The State of the State Compliance API

In Washington the Liquor Control Board (LCB) has taken control of the budding Marijuana business.  Our Producers, Processors and Retailers – all of them must provide a crazy amount of operational details to the State for compliance reporting.  This compliance system also has some APIs exposed which provide a good example of why the State shouldn't be building these systems.

The core problem is there is only one vendor, BioTrackTHC. They constructed this API, provide the documentation and any technical support for this API. The configuration of a government agency and a single vendor working on a system in virtual isolation is just not set up for some awesome win.

Little inconsistencies and plainly missing requirements are indicators of larger problems.

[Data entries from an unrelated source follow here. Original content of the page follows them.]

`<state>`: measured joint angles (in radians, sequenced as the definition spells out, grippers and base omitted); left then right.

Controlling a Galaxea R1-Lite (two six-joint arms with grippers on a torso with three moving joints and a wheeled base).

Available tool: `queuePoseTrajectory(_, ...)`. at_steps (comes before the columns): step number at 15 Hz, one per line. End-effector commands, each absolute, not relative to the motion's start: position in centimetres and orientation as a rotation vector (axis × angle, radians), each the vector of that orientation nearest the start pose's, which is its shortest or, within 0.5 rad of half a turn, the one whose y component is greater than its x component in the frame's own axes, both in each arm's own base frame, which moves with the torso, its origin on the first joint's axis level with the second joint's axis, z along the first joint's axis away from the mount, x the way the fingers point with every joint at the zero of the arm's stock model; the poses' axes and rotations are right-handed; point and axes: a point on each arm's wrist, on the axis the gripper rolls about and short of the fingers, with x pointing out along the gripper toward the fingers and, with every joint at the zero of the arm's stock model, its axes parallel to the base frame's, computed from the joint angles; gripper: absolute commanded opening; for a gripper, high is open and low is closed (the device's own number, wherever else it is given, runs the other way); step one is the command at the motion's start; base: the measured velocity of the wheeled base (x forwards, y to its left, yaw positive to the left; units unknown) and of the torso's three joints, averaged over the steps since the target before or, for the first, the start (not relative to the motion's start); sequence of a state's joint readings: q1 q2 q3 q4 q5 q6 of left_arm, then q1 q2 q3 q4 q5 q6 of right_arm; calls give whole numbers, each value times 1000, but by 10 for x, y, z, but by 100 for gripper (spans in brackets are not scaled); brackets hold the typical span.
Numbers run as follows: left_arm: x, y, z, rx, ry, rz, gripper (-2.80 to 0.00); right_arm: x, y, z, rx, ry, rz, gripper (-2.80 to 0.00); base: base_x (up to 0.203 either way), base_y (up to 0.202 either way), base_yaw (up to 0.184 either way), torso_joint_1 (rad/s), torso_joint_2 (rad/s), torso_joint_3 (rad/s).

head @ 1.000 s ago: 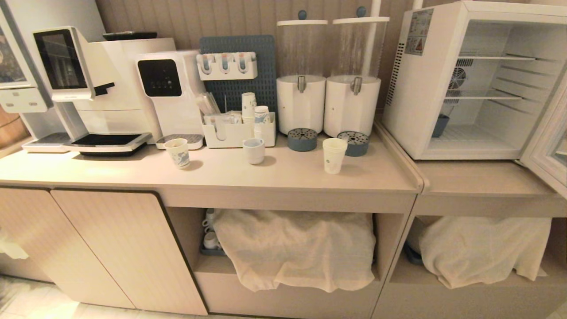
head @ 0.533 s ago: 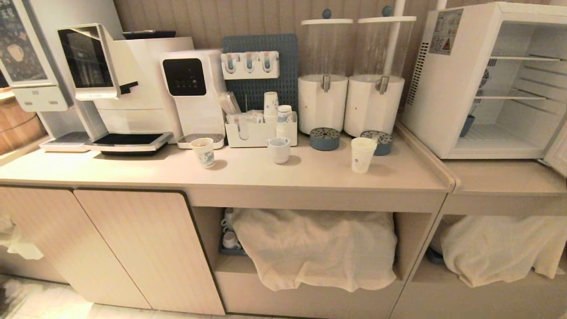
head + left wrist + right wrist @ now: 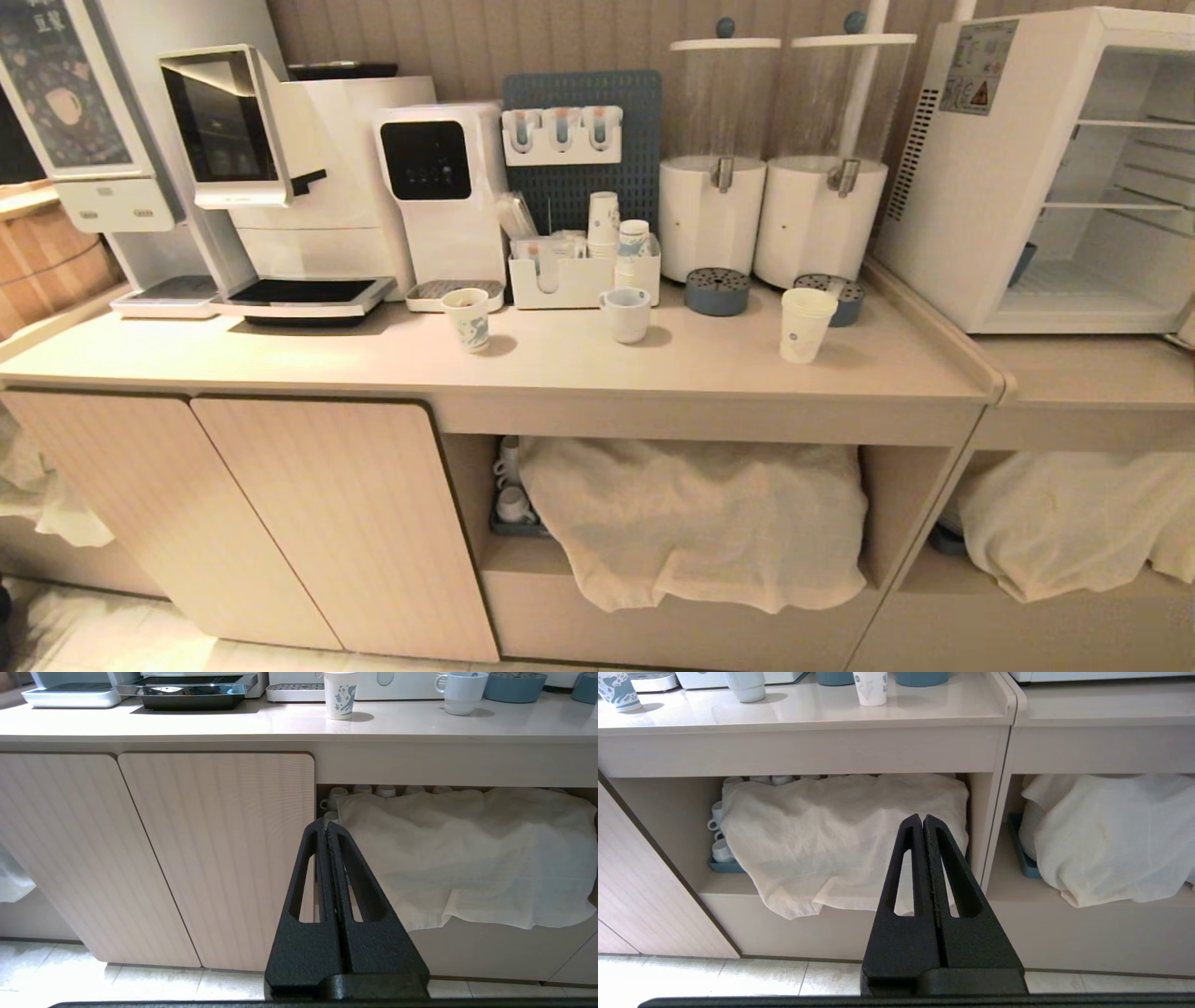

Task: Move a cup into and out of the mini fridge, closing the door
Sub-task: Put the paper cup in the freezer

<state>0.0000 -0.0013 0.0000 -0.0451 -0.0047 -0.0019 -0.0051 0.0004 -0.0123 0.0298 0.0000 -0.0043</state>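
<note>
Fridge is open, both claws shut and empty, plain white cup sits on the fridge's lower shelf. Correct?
Not quite. The cup is not in the mini fridge; the head view shows it standing on the counter, by the blue drip tray. The rest holds: the fridge is open, and the left claw and right claw are shut and empty.

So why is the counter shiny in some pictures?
Left wrist view: lamp glare on the counter, and the drawn cup throws a shadow. Right wrist view: pale sheen beside the cup. Head view: warm dim light, and straight edges bend near the fridge.

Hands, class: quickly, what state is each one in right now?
Left hand: closed, holding nothing.
Right hand: closed, holding nothing.
</note>
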Motion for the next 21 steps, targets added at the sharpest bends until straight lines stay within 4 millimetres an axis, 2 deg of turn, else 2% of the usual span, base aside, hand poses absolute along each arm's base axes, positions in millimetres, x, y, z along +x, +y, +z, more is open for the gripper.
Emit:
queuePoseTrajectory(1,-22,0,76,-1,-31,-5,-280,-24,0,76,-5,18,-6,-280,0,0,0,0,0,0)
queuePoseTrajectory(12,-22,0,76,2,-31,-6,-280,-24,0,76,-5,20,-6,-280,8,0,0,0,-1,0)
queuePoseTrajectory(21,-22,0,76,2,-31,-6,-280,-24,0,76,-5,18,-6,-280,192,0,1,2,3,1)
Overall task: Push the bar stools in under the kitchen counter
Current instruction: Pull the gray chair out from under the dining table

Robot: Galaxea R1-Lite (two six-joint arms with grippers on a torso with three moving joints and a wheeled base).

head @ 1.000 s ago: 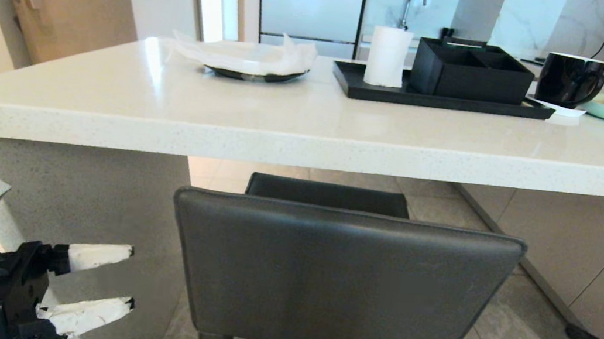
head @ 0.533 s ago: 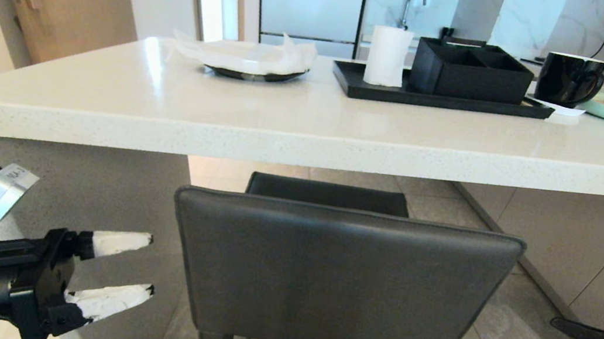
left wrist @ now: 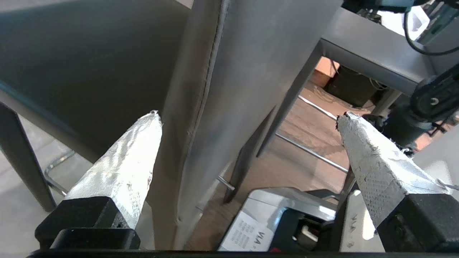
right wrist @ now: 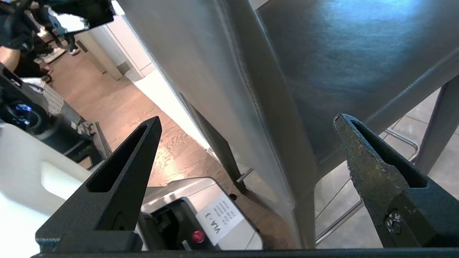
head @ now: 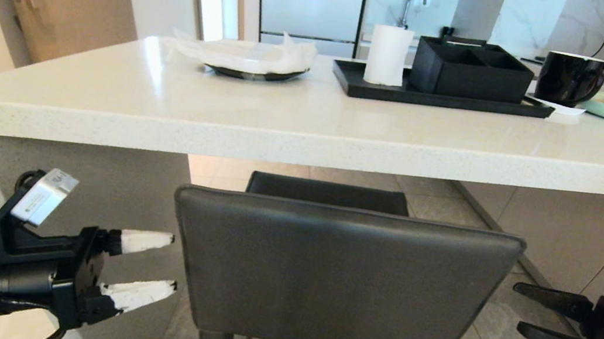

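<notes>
From the head we see only our wide-spread left gripper (head: 173,267) and right gripper (head: 516,306) flanking the bar stool (head: 339,281); our wrist views reveal its metal footrest (right wrist: 362,206).

Bar stool (head: 343,279): dark grey leather, low rectangular backrest facing the camera, upright, square-on to the kitchen counter (head: 296,127). Seat front tucked just under the counter's near edge, backrest out in front of it and below the slab. Slim dark legs and a thin metal footrest (right wrist: 362,206) beneath the seat. Kitchen counter: thick white glossy stone slab, grey panel side left of the stool, open space below behind the stool.
</notes>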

There is basically no testing system.  Vendors who which to integrate with API must have a I502 license.  This is rather difficult to do. It requires a partnership with one or more licenses just to get a peek at the API.  If you the developer can find a licensee who is willing to share the testing option here is just a 'testing' flag – we hope it doesn't interfere with the live data. There is a steep competitive disadvantage for any third party vendors attempting to integrate.

Date and Time data are handled inconsistently.  In some places it's a UNIX timestamp (pretty standard).  In others is's a formatted time (%m/%d/%Y) and in others it's split into three fields – one each for year, month and day.  The fields switch between naming as runonwords and wide_case.

A core component of the State's system is the unique Barcode ID of an asset (Plant, Waste Lot, Inventory, Transfer Manifest).  The naming varies in the API between “barcode_id” and “barcodeid”.

Inventory Type has a similar issue. Is it “invtype” or “inventorytype”?

There are some severe problems with the Inventory Transfer too.  I'll be covering that in a future post.